Made in China: China accused of copying American sitcom "Friends"

China is world-famous for many things; Olympic medals, Chinese food, large population and their manufacturing prowess. And oh, before I forget, they are also world-famous for "copying". In the past, it used to be just manufactured stuff. Now, it seems like they are including tv shows to their list of made-in-china products.

A group of attractive young people living in adjacent apartments, who spent a lot of time hanging out in coffee shops and talking about their lives: the Chinese TV sitcom "Ipartment" is basically Friends in a different language. But viewers are complaining that Ipartment is crossing the line between homage and outright theft, with entire scenes and whole swaths of dialogue copied verbatim from the hit ’90s sitcom and other American TV shows.

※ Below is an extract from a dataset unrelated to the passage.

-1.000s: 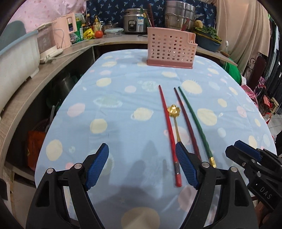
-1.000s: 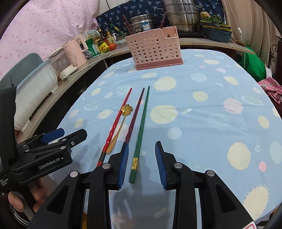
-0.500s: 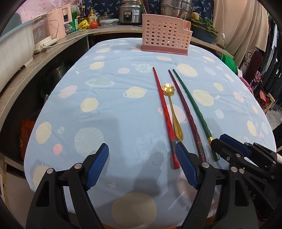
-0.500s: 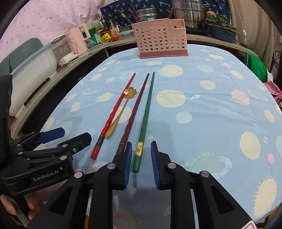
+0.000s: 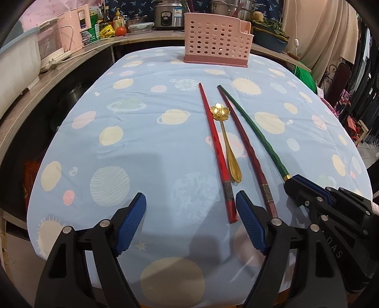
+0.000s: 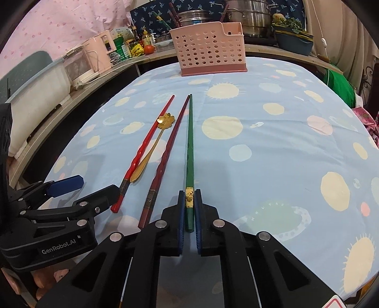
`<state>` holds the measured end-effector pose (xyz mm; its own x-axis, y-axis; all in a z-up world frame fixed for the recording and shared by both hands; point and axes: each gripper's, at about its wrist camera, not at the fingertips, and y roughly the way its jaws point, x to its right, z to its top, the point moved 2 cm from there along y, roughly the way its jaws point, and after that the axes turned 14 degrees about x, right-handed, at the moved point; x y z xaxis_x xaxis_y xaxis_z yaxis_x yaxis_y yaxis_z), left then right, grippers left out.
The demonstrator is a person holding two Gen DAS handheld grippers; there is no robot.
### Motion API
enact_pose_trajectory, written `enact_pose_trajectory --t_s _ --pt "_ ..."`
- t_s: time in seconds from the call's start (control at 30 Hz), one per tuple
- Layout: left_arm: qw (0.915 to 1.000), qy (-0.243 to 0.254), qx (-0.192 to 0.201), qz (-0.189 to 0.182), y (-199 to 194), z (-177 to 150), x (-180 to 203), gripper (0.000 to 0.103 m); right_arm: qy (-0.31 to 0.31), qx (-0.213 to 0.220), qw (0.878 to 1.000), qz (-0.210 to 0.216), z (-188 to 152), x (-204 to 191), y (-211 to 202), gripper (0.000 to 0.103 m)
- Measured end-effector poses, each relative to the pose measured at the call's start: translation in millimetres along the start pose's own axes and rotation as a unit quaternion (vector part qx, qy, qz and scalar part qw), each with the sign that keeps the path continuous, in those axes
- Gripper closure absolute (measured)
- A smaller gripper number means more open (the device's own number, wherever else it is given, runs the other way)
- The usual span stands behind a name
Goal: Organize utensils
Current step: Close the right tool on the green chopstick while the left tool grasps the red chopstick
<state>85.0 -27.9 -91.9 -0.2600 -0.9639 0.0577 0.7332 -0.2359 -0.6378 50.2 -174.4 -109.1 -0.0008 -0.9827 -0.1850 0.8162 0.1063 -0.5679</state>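
Chopstick [image 6: 189,151] (green) pinched between right gripper [image 6: 189,201] pads.

A light blue tablecloth [image 5: 146,147] printed with suns and planets covers the table. Behind it runs a wooden counter [image 5: 59,73] crowded with kitchen things — a pink appliance [image 5: 72,30], a tomato [image 5: 121,30], a rice cooker [image 5: 167,14] and steel pots [image 6: 251,16]. A beige curtain [image 5: 317,35] hangs at the right — green fabric [image 6: 340,85] lies below it.
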Motion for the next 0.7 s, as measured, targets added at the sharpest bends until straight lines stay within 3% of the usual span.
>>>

China’s version follows the lives of seven friends and neighbors in Shanghai (Friends, for a refresher, focused on the inhabitants of two neighboring New York City walkups). Some of the characters have similar jobs to those in the American version, such as a computer programmer and university lecturer.

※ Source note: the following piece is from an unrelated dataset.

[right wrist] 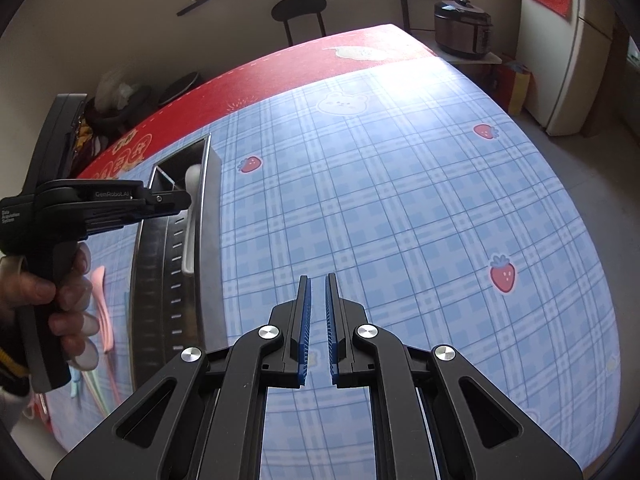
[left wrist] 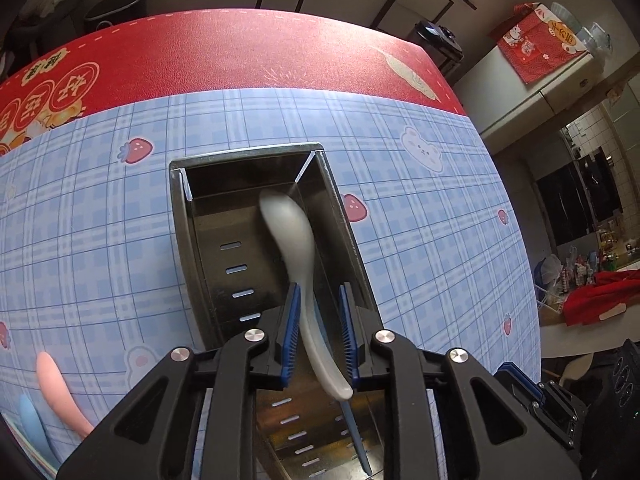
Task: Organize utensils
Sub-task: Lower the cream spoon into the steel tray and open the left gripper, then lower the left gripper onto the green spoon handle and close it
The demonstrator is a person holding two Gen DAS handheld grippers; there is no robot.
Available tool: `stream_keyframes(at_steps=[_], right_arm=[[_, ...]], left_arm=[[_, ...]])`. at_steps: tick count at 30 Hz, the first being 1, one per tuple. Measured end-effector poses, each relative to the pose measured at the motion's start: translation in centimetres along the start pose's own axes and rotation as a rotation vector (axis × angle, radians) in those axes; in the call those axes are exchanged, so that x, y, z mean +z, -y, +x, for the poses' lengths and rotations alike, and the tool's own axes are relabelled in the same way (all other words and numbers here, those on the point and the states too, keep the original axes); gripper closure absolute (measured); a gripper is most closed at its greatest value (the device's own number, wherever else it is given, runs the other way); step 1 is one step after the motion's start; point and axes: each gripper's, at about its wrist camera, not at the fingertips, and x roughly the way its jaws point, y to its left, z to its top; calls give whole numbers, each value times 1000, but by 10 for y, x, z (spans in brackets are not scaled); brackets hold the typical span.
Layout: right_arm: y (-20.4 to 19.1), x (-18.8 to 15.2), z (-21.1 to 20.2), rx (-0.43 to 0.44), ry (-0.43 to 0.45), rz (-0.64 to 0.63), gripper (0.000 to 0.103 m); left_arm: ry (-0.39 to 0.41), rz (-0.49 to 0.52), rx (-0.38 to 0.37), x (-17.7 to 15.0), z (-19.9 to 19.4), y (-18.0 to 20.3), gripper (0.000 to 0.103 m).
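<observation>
The white spoon (left wrist: 296, 264) lies in the metal tray (left wrist: 192, 216), its blurred bowl toward the tray's far end wall and its handle rising back between the blue pads (left wrist: 289, 332) of the left gripper (left wrist: 318, 330). Those pads stand a little apart with a gap on either side of the handle, so nothing grips the spoon; I judge it released or sliding free. The risk from here is that the handle tip, which seems to sit above the tray floor, catches a pad as the gripper lifts away and drags the spoon out over the tray's right wall, or that the spoon settles crosswise and takes room the others need. The right gripper (right wrist: 317, 330) hovers over the blue checked tablecloth (right wrist: 400, 220) to the right of the tray, its pads nearly together and holding nothing. Still left of the tray lie a pink spoon (left wrist: 60, 392) and a pale blue spoon (left wrist: 30, 420), both cut off by the frame edge. The white spoon's bowl is too smeared to tell whether it touches the tray's end wall. A thin blue utensil (left wrist: 358, 444) at the tray's near end is half hidden under the gripper, so its kind is unclear. In the right wrist view the hand (right wrist: 48, 296) masks the utensils left of the tray.
</observation>
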Motion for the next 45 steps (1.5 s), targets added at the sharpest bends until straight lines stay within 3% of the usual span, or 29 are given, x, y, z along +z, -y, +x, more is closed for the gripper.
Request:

Ipartment, which debuted in 2009 from the Shanghai Film Group, has run long enough now that viewers have taken to message boards and Sina Weibo—China’s massive Twitter-like social media service—to allege that entire scenes have been lifted word for word right out of American sitcoms like Friends, How I Met Your Mother and The Big Bang Theory.

The mainland tabloid Global Times says that Ipartment’s producers admit to using jokes from “various sources,” according to The Telegraph, but deny that they full-on copy from other shows, although they have apologized to one joke writer and offered compensation for using the jokes without permission.

The show’s representative says “comedies have stereotypes, like the handsome man, the gorgeous woman, the cheap man and so on. They have that in many comedies. Our creation is not plagiarism, but more a homage to the American sitcom.”

Culled from The Times

Anyway sha. We know say China tin no dey last.

1 comment:

  1. our nigerian film industry does the same, cant actually blame them.